Her most recent solo exhibitions are ‘Keep Frozen part three’ at Kunstkraftwerk, Leipzig and ‘Keep Frozen part four’ at ASI art Museum, Reykjavik, both in January/February this year. The exhibitions are the latest part in a series of works that belong to her art-practice-as-research project ‘Keep Frozen’. The former exhibition included a 48-hour performance by Reykjavik dockworkers that was filmed, and the footage transformed into a massive 3-channel synchronised video installation projected on portrait format 7 meters high screens. The latter exhibition in Reykjavik was a mixed-media installation, also with dock worker participation.

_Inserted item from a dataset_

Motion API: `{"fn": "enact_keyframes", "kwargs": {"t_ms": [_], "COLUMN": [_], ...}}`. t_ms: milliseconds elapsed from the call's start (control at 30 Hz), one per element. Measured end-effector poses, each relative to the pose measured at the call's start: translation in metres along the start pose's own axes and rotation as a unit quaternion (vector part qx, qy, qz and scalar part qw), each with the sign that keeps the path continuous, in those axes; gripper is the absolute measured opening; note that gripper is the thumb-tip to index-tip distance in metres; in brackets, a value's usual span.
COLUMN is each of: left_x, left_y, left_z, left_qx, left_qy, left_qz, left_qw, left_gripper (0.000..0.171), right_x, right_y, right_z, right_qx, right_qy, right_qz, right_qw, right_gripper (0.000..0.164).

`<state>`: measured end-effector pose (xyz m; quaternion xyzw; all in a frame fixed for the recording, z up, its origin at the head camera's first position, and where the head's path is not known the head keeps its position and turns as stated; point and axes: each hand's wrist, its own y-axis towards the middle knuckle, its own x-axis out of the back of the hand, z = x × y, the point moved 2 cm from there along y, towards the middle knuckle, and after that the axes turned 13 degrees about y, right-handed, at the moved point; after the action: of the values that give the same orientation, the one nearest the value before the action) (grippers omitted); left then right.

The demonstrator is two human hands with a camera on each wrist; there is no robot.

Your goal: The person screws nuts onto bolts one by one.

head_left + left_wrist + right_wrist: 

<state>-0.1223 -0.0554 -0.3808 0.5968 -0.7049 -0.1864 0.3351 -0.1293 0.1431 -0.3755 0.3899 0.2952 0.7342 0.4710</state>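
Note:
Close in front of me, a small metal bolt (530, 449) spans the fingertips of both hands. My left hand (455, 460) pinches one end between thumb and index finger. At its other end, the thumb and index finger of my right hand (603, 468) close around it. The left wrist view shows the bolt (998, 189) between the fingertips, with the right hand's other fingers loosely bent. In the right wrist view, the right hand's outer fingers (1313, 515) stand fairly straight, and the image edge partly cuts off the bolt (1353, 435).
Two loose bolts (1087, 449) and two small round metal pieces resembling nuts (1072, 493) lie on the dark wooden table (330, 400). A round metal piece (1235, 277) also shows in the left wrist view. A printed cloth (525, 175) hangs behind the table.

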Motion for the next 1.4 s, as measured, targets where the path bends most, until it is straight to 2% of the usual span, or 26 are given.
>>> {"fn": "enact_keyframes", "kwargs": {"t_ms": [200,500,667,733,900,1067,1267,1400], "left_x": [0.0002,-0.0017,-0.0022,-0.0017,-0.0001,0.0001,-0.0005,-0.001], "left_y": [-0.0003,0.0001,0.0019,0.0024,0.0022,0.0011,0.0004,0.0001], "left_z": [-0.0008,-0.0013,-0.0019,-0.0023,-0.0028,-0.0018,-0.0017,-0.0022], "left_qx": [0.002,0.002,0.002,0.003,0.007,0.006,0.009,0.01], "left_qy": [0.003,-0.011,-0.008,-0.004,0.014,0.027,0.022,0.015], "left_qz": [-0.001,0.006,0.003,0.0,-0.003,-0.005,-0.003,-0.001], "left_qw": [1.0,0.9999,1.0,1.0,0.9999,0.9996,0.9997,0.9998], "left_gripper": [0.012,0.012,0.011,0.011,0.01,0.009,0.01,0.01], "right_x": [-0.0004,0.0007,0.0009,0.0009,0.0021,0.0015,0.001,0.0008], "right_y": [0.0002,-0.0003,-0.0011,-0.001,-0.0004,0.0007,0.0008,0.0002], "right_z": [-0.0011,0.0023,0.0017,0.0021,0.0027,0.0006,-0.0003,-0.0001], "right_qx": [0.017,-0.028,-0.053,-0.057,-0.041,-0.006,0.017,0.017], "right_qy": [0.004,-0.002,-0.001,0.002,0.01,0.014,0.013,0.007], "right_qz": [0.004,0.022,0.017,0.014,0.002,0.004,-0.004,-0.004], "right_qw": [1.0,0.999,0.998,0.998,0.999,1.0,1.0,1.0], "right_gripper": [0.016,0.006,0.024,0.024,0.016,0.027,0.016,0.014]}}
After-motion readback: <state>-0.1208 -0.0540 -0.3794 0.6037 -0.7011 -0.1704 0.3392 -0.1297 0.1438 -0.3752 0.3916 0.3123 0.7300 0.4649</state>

Both exhibitions, together with accompanying international symposium on art-practice-as-research, formed the Keep Frozen Projects, an artist initiated platform for artists to show art-practice-as-research. The project was funded by the Nordic Culture Fund and Nordic Culture Point and documentation videos and images together with texts on the exhibitions and symposium concept and team, can be viewed here: www.keepfrozenprojects.org
Her recently published book in which she is the editor ‘Keep Frozen. Art-practice-as-research. The Artist´s view’, is available at Proqm, Berlin. The book contains 196 research and installation images and articles written by artist duo Bryndís Snaebjornsdottir/Mark Wilson and curator Jonatan Habib Engqvist; an interview with the artists by philosopher Valur Antonsson; a collaborative research story by Berit Schuck and Hulda Ros Gudnadottir and a report on the results of audience research by Sigridur Melros Olafsdottir.
Upcoming is the premiere of ‘Keep Frozen’, a feature length poetic documentary at a A-level film festival this spring.
In the past she won the Icelandic academy award for best documentary and many other film awards. Gudnadottir has received an Artist Stipendium award from the Icelandic Ministry of Culture several times. She has screened and exhibited in about 70 solo or group events in all continents. In 2010 she debuted in Berlin with the solo exhibition Hops Hopsi, a 10-channel-video-installation at Program that was run by Carson Chan and Fotini Lazaridou-Hatzigoga. Later the exhibition travelled to the Reykjavik Art Museum as a solo.
Gudnadottir applies art practice as a research tool in long-term projects where she works in many mediums such as feature length films, mixed-media installations, video loops, sculptures, found objects, digital photography, performance and intervention. In her work Gudnadottir examines political, social and economic issues from a personal perspective, often guided by her own experiences.